Date: 2011-10-04 06:17 pm (UTC)
trialia: Ziva David (Cote de Pablo), head down, hair wind-streamed, eyes almost closed. (Default)
From: [personal profile] trialia
♥ Also, I definitely recommend Seanan's Toby Daye series, if you haven't read it yet. Urban fantasy and detective fiction in one glorious crossover, so much awesome.

That's not a problem! Not everyone does know about fanlistings. I've been doing them for about eight years now. Basically, it's sort of both an online roll-call and a way for fannish people who like the same things to find each other online; if you have a website or journal, you can have it listed at the fanlisting and put a pretty button on your site to show that you're a fan of [x] thing/person/place/lots of other stuff. If you don't have a website, you can join all the same, just to put your name on the list and show that you love this thing. You can hide your email if you prefer, or not. Some fanlisting owners use them as mailing lists and combined fansites, but I generally don't - though I do have a couple of fanlistings that are also integrated shrines, like Prophecy of Light. The original ('official') network is at http://thefanlistings.org and lists over 25,000 fanlistings.

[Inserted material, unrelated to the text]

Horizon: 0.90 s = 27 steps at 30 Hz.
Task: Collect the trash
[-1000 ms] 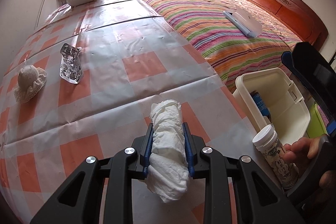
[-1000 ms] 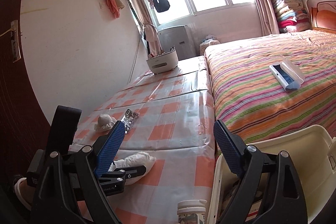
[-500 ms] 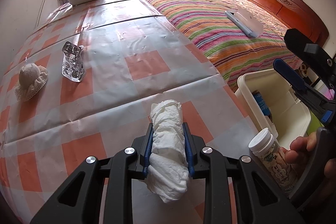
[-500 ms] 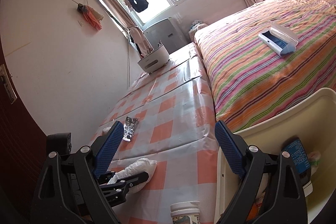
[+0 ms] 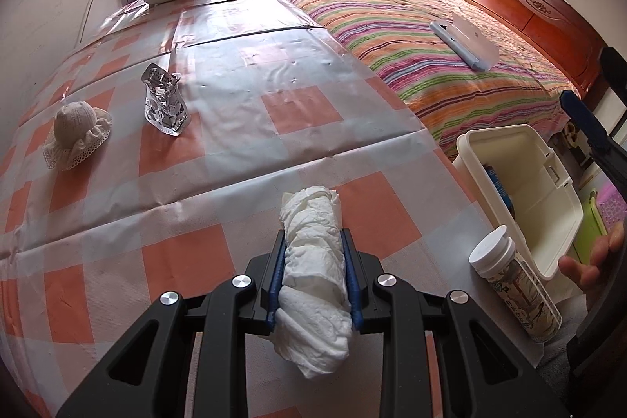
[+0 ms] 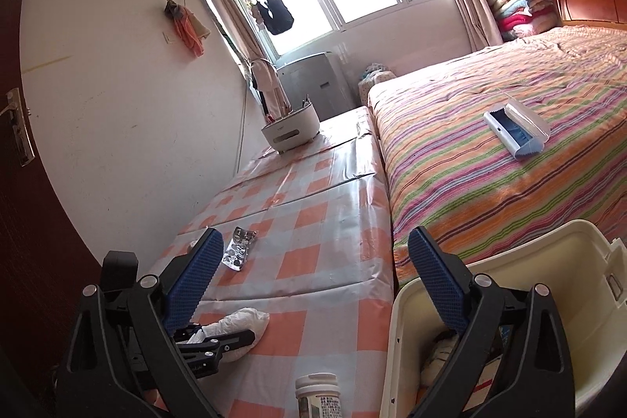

I have about 110 now. :) Does that help?
azurelunatic: An RSS feed symbol, fingerpainted on concrete in blood. (FEED)
From: [personal profile] azurelunatic
There will also be Rewind! It is an extra (whole novel) but it is to go over the events of FEED from the point of view of the Democratic campaign. ♥ ♥ ♥ (This is one of the things that comes up at local events; I think it may also have been announced in passing. Other than that, the next Mira stuff is tapeworms, and from the Oct 1 party I learned that one of the research questions was "Are genetically modified tapeworms kosher?")

(Other than that it's supposed to be a pretty closed canon though.)
azurelunatic: Vivid pink Alaskan wild rose. (Default)
From: [personal profile] azurelunatic
The concept is that a bored immune system is an immune system up to no good (see: a vast proliferation of autoimmune conditions) and so everyone has their own personal, engineered tapeworm to keep their immune system busy and provide helpful benefits with the skillz of modern genetic put-fun-bits-and-bobbles-on-things! This has no potential whatsoever to go horribly wrong, right?

I can't wait to see where she goes with the concept, although zombies are already into my squick territory, tapeworms more so, but it is her and basically if she writes it, I will try reading it once.